_Stored items from a collection_
★ ★ ★

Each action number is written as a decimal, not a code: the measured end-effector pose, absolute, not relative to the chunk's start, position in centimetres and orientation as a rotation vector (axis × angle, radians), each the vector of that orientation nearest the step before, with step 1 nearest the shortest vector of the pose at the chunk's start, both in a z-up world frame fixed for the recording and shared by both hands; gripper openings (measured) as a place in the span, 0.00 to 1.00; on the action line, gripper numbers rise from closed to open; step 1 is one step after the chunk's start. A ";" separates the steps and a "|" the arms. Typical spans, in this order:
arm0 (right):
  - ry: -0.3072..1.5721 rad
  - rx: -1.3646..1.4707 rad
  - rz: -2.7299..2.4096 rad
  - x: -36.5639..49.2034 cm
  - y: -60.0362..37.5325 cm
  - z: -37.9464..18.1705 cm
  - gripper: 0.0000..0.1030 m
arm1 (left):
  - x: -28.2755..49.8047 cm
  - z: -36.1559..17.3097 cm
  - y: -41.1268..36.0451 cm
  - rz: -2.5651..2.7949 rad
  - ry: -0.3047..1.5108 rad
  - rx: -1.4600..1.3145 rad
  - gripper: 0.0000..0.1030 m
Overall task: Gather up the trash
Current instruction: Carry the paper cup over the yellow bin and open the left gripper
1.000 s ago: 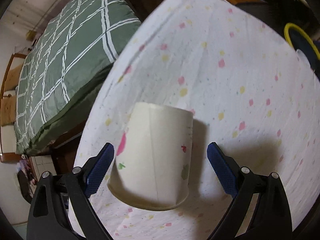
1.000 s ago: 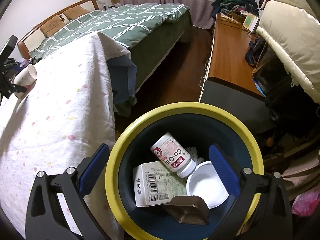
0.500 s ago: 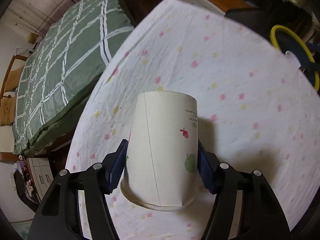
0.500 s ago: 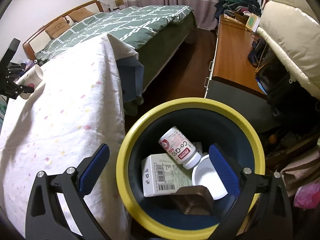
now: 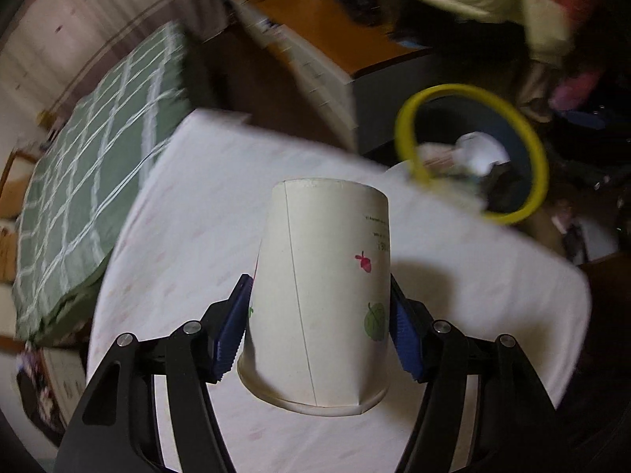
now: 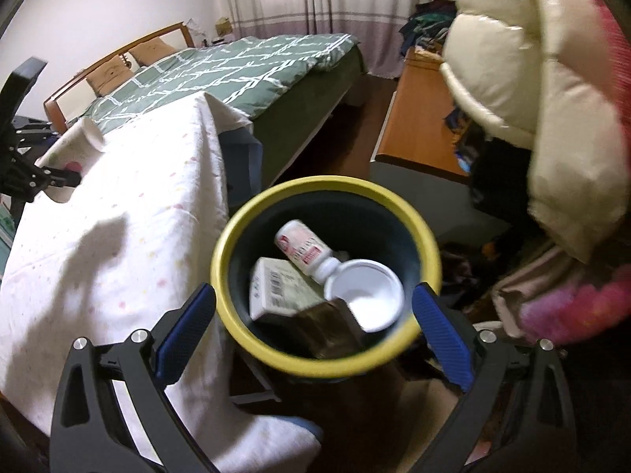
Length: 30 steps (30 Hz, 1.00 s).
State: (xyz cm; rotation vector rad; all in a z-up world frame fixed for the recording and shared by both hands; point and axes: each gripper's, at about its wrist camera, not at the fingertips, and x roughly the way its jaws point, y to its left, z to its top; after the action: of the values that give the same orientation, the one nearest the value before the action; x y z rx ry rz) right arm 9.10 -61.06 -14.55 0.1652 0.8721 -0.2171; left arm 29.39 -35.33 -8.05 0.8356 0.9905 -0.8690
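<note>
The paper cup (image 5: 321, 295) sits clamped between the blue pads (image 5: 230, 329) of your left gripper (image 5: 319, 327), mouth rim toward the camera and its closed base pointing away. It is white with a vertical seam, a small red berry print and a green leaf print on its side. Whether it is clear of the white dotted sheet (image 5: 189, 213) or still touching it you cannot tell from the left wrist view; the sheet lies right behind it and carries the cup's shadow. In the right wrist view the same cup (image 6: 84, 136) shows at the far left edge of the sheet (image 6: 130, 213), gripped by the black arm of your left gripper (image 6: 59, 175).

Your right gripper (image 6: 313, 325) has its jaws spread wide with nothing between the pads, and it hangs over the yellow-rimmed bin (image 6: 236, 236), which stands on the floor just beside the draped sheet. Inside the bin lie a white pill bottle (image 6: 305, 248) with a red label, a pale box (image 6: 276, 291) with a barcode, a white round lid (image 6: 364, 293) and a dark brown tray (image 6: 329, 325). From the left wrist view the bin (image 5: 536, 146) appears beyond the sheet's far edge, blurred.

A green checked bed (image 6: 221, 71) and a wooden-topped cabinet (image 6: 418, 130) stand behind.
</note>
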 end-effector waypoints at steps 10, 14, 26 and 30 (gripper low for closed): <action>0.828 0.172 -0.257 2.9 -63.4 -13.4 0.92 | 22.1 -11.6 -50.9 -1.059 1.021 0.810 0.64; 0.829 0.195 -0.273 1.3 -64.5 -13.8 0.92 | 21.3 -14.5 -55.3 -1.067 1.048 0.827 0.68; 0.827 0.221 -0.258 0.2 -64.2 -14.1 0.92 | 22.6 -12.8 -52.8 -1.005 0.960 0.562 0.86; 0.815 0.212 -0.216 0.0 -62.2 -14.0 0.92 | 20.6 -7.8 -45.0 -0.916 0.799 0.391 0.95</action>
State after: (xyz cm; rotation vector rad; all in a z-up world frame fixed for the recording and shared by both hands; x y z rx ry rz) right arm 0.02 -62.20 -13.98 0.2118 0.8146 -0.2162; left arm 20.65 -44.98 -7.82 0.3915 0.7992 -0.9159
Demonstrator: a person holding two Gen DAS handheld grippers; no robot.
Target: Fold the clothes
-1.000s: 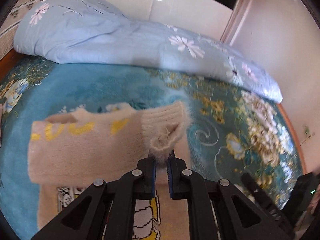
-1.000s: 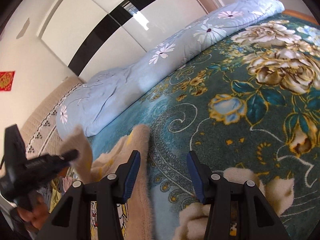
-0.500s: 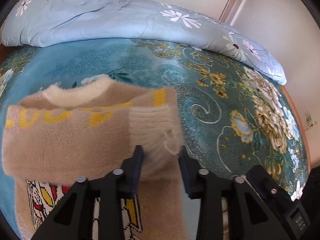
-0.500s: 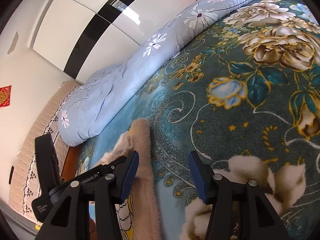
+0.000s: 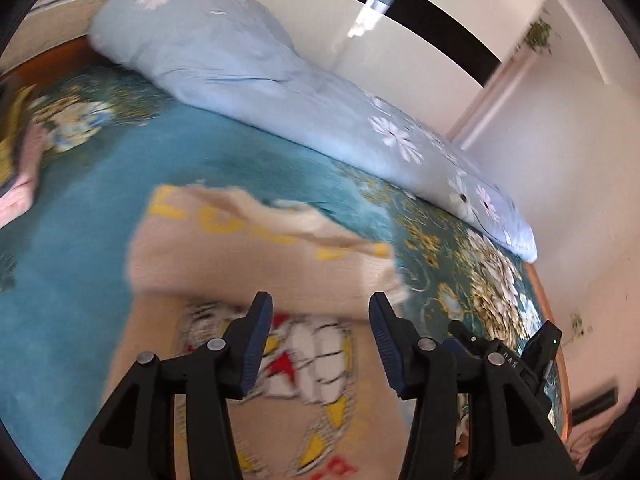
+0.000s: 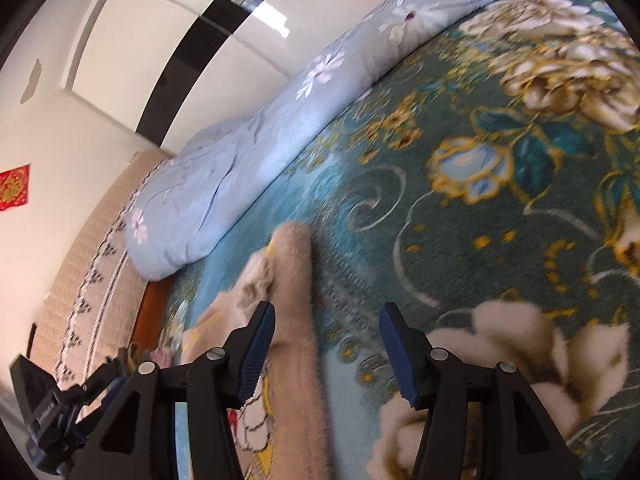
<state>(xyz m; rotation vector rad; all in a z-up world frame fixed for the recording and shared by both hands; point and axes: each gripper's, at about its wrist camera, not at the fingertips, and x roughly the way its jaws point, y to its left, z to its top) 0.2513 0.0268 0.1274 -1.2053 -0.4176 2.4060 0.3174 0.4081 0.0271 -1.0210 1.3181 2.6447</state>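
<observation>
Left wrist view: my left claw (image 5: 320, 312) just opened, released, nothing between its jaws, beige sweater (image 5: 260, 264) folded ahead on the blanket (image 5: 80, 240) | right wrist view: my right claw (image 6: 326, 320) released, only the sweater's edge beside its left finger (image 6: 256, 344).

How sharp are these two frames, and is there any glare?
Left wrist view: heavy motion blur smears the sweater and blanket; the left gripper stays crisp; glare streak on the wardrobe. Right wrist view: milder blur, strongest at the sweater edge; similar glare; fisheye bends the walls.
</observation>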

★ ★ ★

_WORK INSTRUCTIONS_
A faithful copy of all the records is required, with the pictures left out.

_EXERCISE OUTPUT_
Each action number is written as a decimal, not a code: the measured end-effector pose, absolute, not relative to the chunk's start, position in centimetres and orientation as a rotation vector (axis × angle, radians), each the vector of that orientation nearest the step before, with step 1 nearest the shortest vector of the pose at the chunk's start, both in a z-up world frame fixed for the recording and shared by both hands; gripper openings (measured) as a place in the span, 0.00 to 1.00; on the action line, gripper numbers rise from closed to open; step 1 is one step after the chunk's start. A ";" separates the steps and a "|" the arms. Typical spans, in this order:
arm0 (right):
  - ry: -0.3072..1.5721 rad
  - rx: -1.3646..1.4707 rad
  - rz: -2.7299..2.4096 rad
  - x: -36.5639..49.2034 cm
  - y: -60.0362..37.5325 cm
  - z: -37.9464..18.1705 cm
  - gripper: 0.0000..0.1030 m
arm1 (left):
  - x: -28.2755..49.8047 cm
  - z: -36.1559..17.3097 cm
  - y: -41.1268..36.0451 cm
  - rz: -2.5651..2.7949 rad
  - ry: -0.3047..1.5108 rad
  - rx: -1.4600..1.3145 rad
  - gripper: 0.0000..0.1030 m
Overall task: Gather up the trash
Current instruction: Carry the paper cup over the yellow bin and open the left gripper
1.000 s ago: 
1.000 s ago: 
0.500 s ago: 
0.500 s ago: 
now: 
now: 
Length: 30 steps (30 Hz, 1.00 s).
State: (xyz cm; rotation vector rad; all in a z-up world frame fixed for the recording and shared by both hands; point and axes: each gripper's, at about its wrist camera, not at the fingertips, and x roughly the way its jaws point, y to its left, z to its top; after the action: of the values that give the same orientation, the one nearest the value before the action; x y z rx ry rz) right arm 9.10 -61.06 -14.55 0.1652 0.8721 -0.2171; left arm 29.39 -35.33 -8.05 0.8356 0.9905 -0.8690
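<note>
The paper cup (image 5: 321, 295) sits clamped between the blue pads (image 5: 230, 329) of your left gripper (image 5: 319, 327), mouth rim toward the camera and its closed base pointing away. It is white with a vertical seam, a small red berry print and a green leaf print on its side. Whether it is clear of the white dotted sheet (image 5: 189, 213) or still touching it you cannot tell from the left wrist view; the sheet lies right behind it and carries the cup's shadow. In the right wrist view the same cup (image 6: 84, 136) shows at the far left edge of the sheet (image 6: 130, 213), gripped by the black arm of your left gripper (image 6: 59, 175).

Your right gripper (image 6: 313, 325) has its jaws spread wide with nothing between the pads, and it hangs over the yellow-rimmed bin (image 6: 236, 236), which stands on the floor just beside the draped sheet. Inside the bin lie a white pill bottle (image 6: 305, 248) with a red label, a pale box (image 6: 276, 291) with a barcode, a white round lid (image 6: 364, 293) and a dark brown tray (image 6: 329, 325). From the left wrist view the bin (image 5: 536, 146) appears beyond the sheet's far edge, blurred.

A green checked bed (image 6: 221, 71) and a wooden-topped cabinet (image 6: 418, 130) stand behind.
</note>
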 end-effector waypoints at steps 10, 14, 26 and 30 (gripper low for closed): <action>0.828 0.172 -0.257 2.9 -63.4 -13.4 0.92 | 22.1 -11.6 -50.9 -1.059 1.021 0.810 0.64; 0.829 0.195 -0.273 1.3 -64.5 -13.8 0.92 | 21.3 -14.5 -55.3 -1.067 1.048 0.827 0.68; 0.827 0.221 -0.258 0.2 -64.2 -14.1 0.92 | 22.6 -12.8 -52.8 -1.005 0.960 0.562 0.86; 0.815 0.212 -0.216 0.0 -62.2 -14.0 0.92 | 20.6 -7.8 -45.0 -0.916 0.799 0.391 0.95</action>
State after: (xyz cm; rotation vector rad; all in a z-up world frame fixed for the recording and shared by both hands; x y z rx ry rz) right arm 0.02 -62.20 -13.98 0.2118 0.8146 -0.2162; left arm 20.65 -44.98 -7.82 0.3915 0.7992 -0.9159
Demonstrator: a person holding two Gen DAS handheld grippers; no robot.
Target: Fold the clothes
-1.000s: 
-1.000s: 
-0.500s: 
-0.500s: 
+0.000s: 
+0.000s: 
<state>(xyz m; rotation vector rad; all in a z-up world frame fixed for the recording and shared by both hands; point and axes: each gripper's, at about its wrist camera, not at the fingertips, and x roughly the way its jaws point, y to its left, z to its top) 0.2513 0.0268 0.1274 -1.2053 -0.4176 2.4060 0.3174 0.4081 0.0271 -1.0210 1.3181 2.6447</state>
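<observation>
Left wrist view: my left claw (image 5: 320, 312) just opened, released, nothing between its jaws, beige sweater (image 5: 260, 264) folded ahead on the blanket (image 5: 80, 240) | right wrist view: my right claw (image 6: 326, 320) released, only the sweater's edge beside its left finger (image 6: 256, 344).

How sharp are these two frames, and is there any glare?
Left wrist view: heavy motion blur smears the sweater and blanket; the left gripper stays crisp; glare streak on the wardrobe. Right wrist view: milder blur, strongest at the sweater edge; similar glare; fisheye bends the walls.
</observation>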

That concludes the answer to this exercise.